Common Core and the Common Denominator

In the last 50 years, there has been a boatload of research—that’s the technical term, by the way—confirming what most of us know intuitively: there is a definite connection between time and learning, with a higher quantity of the former generally leading to an increased amount of the latter.  (For a brief review of the research, see the paper I put together a couple of years ago.) In fact, this direct association was first articulated, at least in a published paper, by the educational psychologist, John Carroll. Trying to distill the many theories of learning into a single framework, he ended up deciding that the dynamic revolved around time. He proposed a simple formula to describe the relationship:

Degree of Learning = f(time actually spent/time needed)

It seems commonsensical—albeit a bit artificial—to frame learning in this way. If it would take you two hours to learn the quadratic equation, for example, but you spend only one hour learning it, you’re not going to learn it in full. Or, put another way, the closer the numerator of time spent is to the denominator of time needed (i.e., a ratio of “1”), the higher your degree of learning.

And when you play out the implications of this formula in the real world, you can see pretty quickly the fallacy of having a set amount of time for learning (i.e., the standard school day and year) for a wide range of students who differ so much in the time they need for learning.  Indeed, writ large, this framework helps explain the achievement gap. There are many complicated factors for the its persistence, of course, but surely one of them is the simple fact that children from disadvantaged backgrounds or those with special needs or those whose first language is not English need more time to learn the same amount as students who have no such impediments. Their denominator is significantly higher, so their numerator should likewise be higher in order to achieve to the same level. Instead, what happens is that these children who are further behind to start spend no more time learning and, consequently, their degree of learning is less.

I must say that this simple ratio filled my head as my colleagues, David Goldberg (of NCTL) and Tiffany Miller (of the Center for American Progress), and I wrote a paper (which we released last week at an event in Washington) on the need for more learning time to meet the higher expectations of the Common Core State Standards. In this case, the “degree of learning” has been raised—one expert estimated, for example, that expected learning in Common Core is one to two grades ahead of those in many current state standards in math—and so this automatically means that the time needed to learn more must increase in kind.  And, in turn, in order that students’ time-needed-to-time-spent ratio approach 1, then the time spent needs to increase, as well. The need for more learning time could hardly be more obvious.

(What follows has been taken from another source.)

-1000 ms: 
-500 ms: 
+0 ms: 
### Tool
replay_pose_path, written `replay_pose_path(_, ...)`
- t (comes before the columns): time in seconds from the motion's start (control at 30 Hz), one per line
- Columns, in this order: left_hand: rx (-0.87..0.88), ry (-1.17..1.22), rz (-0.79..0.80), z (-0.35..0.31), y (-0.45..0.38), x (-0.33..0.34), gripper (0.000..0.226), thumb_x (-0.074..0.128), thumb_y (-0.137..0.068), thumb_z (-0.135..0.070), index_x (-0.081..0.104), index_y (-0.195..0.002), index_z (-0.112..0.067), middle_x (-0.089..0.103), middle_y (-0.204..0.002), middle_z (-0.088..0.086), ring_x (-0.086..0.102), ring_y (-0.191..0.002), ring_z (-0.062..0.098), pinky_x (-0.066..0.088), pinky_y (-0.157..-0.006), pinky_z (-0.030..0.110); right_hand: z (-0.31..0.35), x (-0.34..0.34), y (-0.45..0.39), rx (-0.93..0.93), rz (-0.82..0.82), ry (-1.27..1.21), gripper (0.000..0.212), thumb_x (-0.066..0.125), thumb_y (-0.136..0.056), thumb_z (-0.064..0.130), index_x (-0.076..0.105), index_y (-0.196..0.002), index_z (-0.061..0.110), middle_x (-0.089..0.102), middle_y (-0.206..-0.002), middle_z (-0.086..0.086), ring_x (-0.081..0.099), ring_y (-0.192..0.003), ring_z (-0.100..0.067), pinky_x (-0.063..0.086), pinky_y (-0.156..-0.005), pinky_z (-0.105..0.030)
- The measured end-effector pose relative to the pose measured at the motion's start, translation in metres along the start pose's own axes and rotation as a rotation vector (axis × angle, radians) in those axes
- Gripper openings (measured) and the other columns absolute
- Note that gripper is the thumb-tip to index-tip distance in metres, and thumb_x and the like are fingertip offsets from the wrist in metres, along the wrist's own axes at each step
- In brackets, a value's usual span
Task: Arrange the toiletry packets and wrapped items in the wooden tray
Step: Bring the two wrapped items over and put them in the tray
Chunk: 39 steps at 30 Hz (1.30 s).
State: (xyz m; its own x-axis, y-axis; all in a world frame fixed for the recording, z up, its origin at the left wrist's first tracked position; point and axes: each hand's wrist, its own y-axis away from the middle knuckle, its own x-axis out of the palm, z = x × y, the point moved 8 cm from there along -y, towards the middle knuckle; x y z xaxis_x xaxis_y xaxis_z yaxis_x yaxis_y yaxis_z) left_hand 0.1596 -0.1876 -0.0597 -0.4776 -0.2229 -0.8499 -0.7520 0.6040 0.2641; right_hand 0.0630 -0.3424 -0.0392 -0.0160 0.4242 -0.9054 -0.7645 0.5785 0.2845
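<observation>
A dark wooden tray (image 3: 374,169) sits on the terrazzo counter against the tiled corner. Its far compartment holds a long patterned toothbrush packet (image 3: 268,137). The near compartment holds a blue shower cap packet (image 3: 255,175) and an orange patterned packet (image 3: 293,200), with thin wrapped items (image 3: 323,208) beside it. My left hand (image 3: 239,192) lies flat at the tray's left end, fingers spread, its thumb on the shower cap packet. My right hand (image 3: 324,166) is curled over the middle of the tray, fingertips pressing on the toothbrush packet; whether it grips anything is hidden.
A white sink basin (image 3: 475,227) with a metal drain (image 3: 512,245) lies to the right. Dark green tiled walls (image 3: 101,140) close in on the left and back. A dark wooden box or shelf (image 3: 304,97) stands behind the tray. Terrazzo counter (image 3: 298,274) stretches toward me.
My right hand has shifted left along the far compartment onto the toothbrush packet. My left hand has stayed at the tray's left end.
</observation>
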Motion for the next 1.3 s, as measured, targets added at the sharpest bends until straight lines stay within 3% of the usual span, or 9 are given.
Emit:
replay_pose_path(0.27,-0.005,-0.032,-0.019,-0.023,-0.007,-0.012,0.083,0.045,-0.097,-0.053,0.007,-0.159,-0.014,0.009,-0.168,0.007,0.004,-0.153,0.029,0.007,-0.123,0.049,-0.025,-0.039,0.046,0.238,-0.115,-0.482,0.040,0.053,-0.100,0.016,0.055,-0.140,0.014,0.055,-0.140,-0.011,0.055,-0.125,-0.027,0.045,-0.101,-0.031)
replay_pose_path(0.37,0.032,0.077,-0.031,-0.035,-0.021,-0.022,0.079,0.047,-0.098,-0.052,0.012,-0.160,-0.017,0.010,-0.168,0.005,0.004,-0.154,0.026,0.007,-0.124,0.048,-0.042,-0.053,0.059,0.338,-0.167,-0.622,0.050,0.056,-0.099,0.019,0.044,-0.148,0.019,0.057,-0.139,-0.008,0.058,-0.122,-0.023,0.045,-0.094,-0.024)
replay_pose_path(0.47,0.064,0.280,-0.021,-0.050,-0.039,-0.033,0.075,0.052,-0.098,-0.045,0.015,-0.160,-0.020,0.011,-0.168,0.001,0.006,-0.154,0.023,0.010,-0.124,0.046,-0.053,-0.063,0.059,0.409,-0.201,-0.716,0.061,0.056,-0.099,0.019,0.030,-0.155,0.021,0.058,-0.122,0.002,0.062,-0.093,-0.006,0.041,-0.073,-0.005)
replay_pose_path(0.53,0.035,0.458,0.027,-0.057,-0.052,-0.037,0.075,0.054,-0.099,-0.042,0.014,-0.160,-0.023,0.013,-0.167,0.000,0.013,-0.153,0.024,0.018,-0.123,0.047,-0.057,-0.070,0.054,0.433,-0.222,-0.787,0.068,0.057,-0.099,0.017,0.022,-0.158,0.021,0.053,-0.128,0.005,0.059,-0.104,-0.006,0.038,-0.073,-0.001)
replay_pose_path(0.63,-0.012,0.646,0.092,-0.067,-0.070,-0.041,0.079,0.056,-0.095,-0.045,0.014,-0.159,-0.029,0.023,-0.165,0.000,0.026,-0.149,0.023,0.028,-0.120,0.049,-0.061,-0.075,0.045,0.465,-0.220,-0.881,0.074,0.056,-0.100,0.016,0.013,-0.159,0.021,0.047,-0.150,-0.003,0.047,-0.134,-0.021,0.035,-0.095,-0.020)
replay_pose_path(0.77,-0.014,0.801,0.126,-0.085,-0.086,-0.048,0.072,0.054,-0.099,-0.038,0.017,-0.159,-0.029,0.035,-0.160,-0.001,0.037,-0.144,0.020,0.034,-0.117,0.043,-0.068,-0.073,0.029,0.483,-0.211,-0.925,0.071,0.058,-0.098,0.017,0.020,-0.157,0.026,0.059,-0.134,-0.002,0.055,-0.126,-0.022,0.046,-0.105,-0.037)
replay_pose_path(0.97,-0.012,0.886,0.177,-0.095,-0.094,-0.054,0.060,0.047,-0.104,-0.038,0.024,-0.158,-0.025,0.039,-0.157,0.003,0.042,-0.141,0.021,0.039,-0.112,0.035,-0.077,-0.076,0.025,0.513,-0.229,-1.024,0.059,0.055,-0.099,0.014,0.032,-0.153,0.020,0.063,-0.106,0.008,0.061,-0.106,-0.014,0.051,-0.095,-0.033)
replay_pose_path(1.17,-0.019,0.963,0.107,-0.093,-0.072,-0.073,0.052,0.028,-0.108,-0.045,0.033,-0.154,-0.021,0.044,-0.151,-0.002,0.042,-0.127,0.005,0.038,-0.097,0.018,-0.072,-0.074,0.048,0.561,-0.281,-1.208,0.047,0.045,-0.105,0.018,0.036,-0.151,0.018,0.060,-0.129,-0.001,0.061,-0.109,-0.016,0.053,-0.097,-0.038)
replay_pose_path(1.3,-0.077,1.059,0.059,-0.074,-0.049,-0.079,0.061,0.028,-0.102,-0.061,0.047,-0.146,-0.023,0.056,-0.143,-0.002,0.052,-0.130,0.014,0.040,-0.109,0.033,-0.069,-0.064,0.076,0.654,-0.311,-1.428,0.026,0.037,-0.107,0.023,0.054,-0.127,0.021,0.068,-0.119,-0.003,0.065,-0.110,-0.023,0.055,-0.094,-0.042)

Now, the audience at the release event was one of policymakers and thought leaders and so musing on these kinds of academic constructs did not really hold a place, but at the release event, Carmel Martin, Executive Vice President for Policy at the Center for American Progress, who introduced the event, said as much when she observed “The Common Core is asking a lot more of our students and teachers and the question is whether the current 180-day 6.5-hour day is enough to meet those demands.”  Paul Reville, former Secretary of Education for Massachusetts, was even more explicit about the underlying concept of a time-needed-to-time spent ratio: “It is high time that we hold learning constant and let the time in school vary.”